**WHAT NEEDS TO BE DONE:** Print out the data below. Do not alter a single line.
Content starts
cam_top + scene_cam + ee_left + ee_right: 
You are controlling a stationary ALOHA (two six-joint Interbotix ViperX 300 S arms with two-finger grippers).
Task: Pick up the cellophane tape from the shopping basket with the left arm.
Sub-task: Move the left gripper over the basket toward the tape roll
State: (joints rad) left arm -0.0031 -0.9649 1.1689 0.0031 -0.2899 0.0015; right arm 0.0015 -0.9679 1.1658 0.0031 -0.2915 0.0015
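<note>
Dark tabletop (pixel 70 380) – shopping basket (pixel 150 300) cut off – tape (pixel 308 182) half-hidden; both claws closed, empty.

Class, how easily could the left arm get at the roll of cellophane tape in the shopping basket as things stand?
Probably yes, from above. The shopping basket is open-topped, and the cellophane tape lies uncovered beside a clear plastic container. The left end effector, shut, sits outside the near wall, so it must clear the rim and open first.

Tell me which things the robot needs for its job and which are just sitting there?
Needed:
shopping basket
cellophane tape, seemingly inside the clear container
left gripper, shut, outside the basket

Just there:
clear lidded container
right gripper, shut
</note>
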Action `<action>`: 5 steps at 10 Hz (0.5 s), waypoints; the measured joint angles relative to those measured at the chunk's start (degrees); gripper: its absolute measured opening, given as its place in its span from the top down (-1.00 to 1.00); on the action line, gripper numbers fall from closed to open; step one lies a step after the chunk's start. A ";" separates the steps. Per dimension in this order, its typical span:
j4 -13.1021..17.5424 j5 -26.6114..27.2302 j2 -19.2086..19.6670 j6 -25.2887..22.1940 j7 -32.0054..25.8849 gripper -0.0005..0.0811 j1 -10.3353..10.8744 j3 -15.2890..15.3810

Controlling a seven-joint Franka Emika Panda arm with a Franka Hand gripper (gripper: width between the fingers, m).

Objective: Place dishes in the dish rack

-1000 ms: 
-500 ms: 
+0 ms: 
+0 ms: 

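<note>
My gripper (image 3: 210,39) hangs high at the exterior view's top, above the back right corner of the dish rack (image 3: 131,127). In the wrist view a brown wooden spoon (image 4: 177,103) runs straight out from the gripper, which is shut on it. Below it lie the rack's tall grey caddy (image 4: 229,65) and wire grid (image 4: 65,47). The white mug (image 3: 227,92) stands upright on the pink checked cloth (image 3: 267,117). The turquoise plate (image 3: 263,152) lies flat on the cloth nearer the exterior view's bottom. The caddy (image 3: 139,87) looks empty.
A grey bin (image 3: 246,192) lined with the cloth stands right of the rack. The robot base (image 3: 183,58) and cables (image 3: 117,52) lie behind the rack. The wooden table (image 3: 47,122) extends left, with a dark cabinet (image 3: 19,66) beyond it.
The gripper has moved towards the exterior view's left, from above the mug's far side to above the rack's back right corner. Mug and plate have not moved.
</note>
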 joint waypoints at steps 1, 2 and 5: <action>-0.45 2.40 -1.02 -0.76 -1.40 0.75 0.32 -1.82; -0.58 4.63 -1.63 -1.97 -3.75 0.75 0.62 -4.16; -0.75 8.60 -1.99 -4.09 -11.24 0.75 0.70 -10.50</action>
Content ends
**THE ANSWER:**
cam_top + scene_cam + ee_left + ee_right: 
You are controlling a stationary ALOHA (two six-joint Interbotix ViperX 300 S arms with two-finger grippers).
Task: Pick up the cellophane tape from the shopping basket with the left arm.
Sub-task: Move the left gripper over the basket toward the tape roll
State: (joints rad) left arm -0.0031 -0.9649 1.1689 0.0031 -0.2899 0.0015; right arm 0.0015 -0.9679 1.1658 0.0031 -0.2915 0.0015
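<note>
Dark tabletop (pixel 70 380) – shopping basket (pixel 150 300) cut off – tape (pixel 308 182) half-hidden; both claws closed, empty.

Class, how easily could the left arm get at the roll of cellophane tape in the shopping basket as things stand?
Probably yes, from above. The shopping basket is open-topped, and the cellophane tape lies uncovered beside a clear plastic container. The left end effector, shut, sits outside the near wall, so it must clear the rim and open first.

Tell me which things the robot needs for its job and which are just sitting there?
Needed:
shopping basket
cellophane tape, seemingly inside the clear container
left gripper, shut, outside the basket

Just there:
clear lidded container
right gripper, shut
</note>
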Action `<action>`: 5 steps at 10 Hz (0.5 s), waypoints; the measured joint angles relative to those measured at the chunk's start (degrees); gripper: its absolute measured opening, given as its place in its span from the top down (-1.00 to 1.00); on the action line, gripper numbers fall from closed to open; step one lies a step after the chunk's start. A ";" separates the steps. Per dimension in this order, its typical span:
j4 -13.1021..17.5424 j5 -26.6114..27.2302 j2 -19.2086..19.6670 j6 -25.2887..22.1940 j7 -32.0054..25.8849 gripper -0.0005..0.0811 j1 -10.3353..10.8744 j3 -15.2890..15.3810

Controlling a seven-joint Franka Emika Panda arm with a Franka Hand gripper (gripper: width between the fingers, m).

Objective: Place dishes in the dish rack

-1000 ms: 
-500 ms: 
+0 ms: 
+0 ms: 

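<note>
My gripper (image 3: 210,39) hangs high at the exterior view's top, above the back right corner of the dish rack (image 3: 131,127). In the wrist view a brown wooden spoon (image 4: 177,103) runs straight out from the gripper, which is shut on it. Below it lie the rack's tall grey caddy (image 4: 229,65) and wire grid (image 4: 65,47). The white mug (image 3: 227,92) stands upright on the pink checked cloth (image 3: 267,117). The turquoise plate (image 3: 263,152) lies flat on the cloth nearer the exterior view's bottom. The caddy (image 3: 139,87) looks empty.
A grey bin (image 3: 246,192) lined with the cloth stands right of the rack. The robot base (image 3: 183,58) and cables (image 3: 117,52) lie behind the rack. The wooden table (image 3: 47,122) extends left, with a dark cabinet (image 3: 19,66) beyond it.
The gripper has moved towards the exterior view's left, from above the mug's far side to above the rack's back right corner. Mug and plate have not moved.
</note>
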 joint waypoints at steps 1, 2 and 5: <action>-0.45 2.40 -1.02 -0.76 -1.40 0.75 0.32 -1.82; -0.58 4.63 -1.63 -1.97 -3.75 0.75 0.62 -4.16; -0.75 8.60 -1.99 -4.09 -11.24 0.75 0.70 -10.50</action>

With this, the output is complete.